Thank you for your help.

mindelecOn October 26, 2008 at 2:10 am Said:

“eBay ClickiT and Buy It on iPhone”

features which have been available for amazon for years now. when will ebay stop copying and start inovating?

and to chime in on blog topics… there is a rumor going around that ebay is not renewing it’s contract with liveworld and that come the beginning of the year there will be no more discussion boards or groups on ebay. this really strikes to the “soul” of ebay, is management really that clueless?

Ann1On October 26, 2008 at 9:14 am Said:

I kind of represent the art categories here. We are predominantly artists and not assemblyline workers or sellers of wholesale items in bulk. I’d like to know why a seller with a 10 year record of 100 percent positive feedbacks, never a negative, DSR’s of 5.0 across the board is downgraded in the listings simply because Ebay felt the seller did not have enough feedbacks within the last 30 days – though that seller has had almost 300 for the year! Why so short-sighted especially in a category that is not known for bulk listings? Why is such a category pounded into the same mold with ipods and T-shirts??? Still waiting for answer to that one….and, yes, I’ve asked it several times :-)

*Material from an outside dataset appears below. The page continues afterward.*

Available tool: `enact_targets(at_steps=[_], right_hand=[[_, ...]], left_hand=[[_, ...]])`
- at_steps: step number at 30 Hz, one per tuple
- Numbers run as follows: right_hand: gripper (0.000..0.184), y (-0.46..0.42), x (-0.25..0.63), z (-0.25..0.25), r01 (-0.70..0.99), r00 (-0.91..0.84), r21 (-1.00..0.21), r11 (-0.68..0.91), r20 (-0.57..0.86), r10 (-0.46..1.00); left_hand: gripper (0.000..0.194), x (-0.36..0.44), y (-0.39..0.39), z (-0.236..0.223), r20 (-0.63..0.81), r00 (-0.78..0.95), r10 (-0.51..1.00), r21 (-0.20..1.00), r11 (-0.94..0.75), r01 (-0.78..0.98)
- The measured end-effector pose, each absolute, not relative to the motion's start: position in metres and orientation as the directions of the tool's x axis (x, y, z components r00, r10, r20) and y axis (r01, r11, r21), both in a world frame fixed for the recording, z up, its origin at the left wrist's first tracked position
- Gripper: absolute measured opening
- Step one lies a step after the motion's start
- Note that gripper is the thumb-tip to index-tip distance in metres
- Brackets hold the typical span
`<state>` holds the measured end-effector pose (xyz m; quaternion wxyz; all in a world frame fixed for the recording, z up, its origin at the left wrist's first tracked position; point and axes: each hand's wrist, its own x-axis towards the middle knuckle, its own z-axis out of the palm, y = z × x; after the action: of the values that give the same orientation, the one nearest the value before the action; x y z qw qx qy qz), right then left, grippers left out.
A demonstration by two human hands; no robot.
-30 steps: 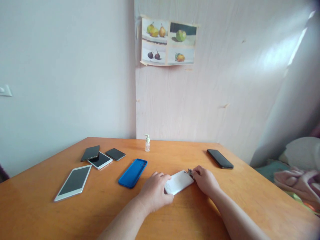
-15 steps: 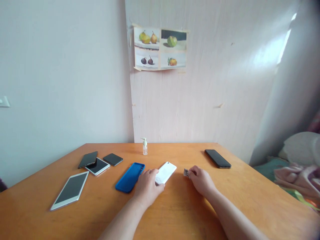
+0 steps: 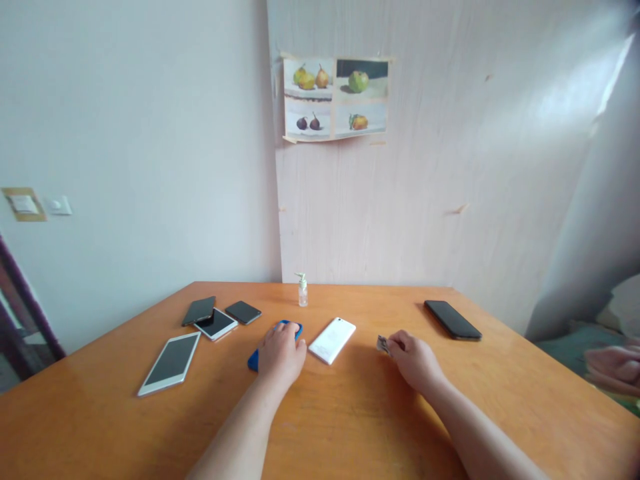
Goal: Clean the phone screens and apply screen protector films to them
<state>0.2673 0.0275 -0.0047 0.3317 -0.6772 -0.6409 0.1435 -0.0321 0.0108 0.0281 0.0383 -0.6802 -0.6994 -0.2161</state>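
My left hand [image 3: 281, 353] lies on top of a blue phone [image 3: 256, 360], covering most of it, with the fingers curled over its far end. A white phone [image 3: 332, 339] lies face down just right of that hand, untouched. My right hand [image 3: 413, 361] rests on the orange wooden table [image 3: 350, 427] with thumb and fingers pinched on a small grey object [image 3: 383, 344] that I cannot make out.
A black phone [image 3: 453, 319] lies at the far right. At the left lie a white tablet [image 3: 170, 363], a white phone [image 3: 216, 323] and two dark phones [image 3: 199, 310] [image 3: 243, 311]. A small pump bottle [image 3: 302, 291] stands by the wall.
My left hand pushed the white phone away to the left, let go of it, and moved onto the blue phone. My right hand stayed pinched on the small object.
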Motion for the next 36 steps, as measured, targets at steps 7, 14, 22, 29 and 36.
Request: enact_targets(at_steps=[7,14,22,29,36], right_hand=[[0.022,0.027,0.267,0.0,0.758,0.154,-0.65,0.052,0.257,0.954],[0.024,0.024,0.269,0.008,0.717,0.245,-0.696,0.038,0.303,0.921],[0.032,0.02,0.27,0.02,0.612,0.377,-0.788,0.064,0.362,0.852],[0.035,0.02,0.271,0.021,0.509,0.425,-0.856,0.091,0.342,0.838],[0.034,0.021,0.269,0.018,0.548,0.38,-0.829,0.11,0.364,0.851]], left_hand=[[0.015,-0.043,0.011,0.027,0.249,-0.151,0.957,0.135,0.12,0.984],[0.012,-0.026,-0.002,0.05,0.411,0.019,0.911,0.179,-0.101,0.979],[0.006,0.025,-0.039,0.045,0.399,0.428,0.811,0.328,-0.562,0.76],[0.012,0.038,-0.041,0.025,0.33,0.533,0.779,0.408,-0.627,0.664],[0.036,0.035,-0.032,0.021,0.329,0.446,0.832,0.453,-0.554,0.698]])
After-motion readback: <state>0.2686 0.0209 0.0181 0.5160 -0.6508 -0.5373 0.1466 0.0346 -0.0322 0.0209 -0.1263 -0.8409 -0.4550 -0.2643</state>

implogOn October 27, 2008 at 2:13 pm Said:

@Ann1

What sellers need to do is follow the lead of way awesome Diamond Seller “buy”.

They only disappoint nearly 300 buyers a month who leave them negative feedback for NON “excellent buying experiences” according to toolhaus.org.

Not a problem – eBay had a plan when they put this all together and it is working just as the gifted, well schooled, degreed and pedigreed eBay executives’ data predicted. I mean, take Meg Whitman for example. Please.

Well, sorta.

Suspend and kick the good long time sellers to the curb for a few possibly bogus feedbacks/DSR’s but reward and promote “buy” for angering roughly 300 buyers a month. That is roughly 300 buyers a month who may never return to eBay.

Got that Burke? That’s 300 buyers a month who may never come back to eBay because of a bad experience with “buy”. I’d wager that’s somewhere in the range of buyers you say left due to what you and your crack research team loosely labeled “retaliatory negative feedback”.

Job well done eBay! It’s clear you are being led by the best and the brightest!

How about an off site for all senior execs to celebrate their successiness and way awesome innovative disruption. You guys deserve someplace unique, someplace that will “delight” while at the same time “excite”.

How about the Marianas Trench?

Ann1On October 27, 2008 at 10:12 pm Said:

@implog – well, if the plan was to force me to stop selling there, then it worked. There’s no way I can keep listing and paying fees without getting exposure. If someone with a perfect record can’t get exposure in the listings then I’d have to say something is rotten somewhere (shrug)

For the first time in over 10 years I have nothing at all listed on Ebay. So be it.

LuigiOn October 29, 2008 at 1:43 pm Said:

Hi guys
After some weeks experience of the new version installed on ebay.it, now my response: a disaster.
The old version was much more easy and complete on one single screen! The new one is just for players! Have a look to the forum!
Please stop the project and make better use of the money
Thanks
Luigi

DaveyOn November 3, 2008 at 6:41 pm Said:

What I’d like to see feted as an innovative project (at least for eBaY), is to get the site to be reliable and stable for at least 48 hours.

That would be passion well-spent. This aspect of eBaY is completely passionless at the moment…

Or, how about a customer service or T&S bot that actually works?

Effort is being spent in the wrong places, guys.

DaveyOn November 3, 2008 at 6:43 pm Said:

Or another innovative idea…

Get all the sellers I used to buy from to return! The things I want to buy have almost completely disappeared and the sellers have left.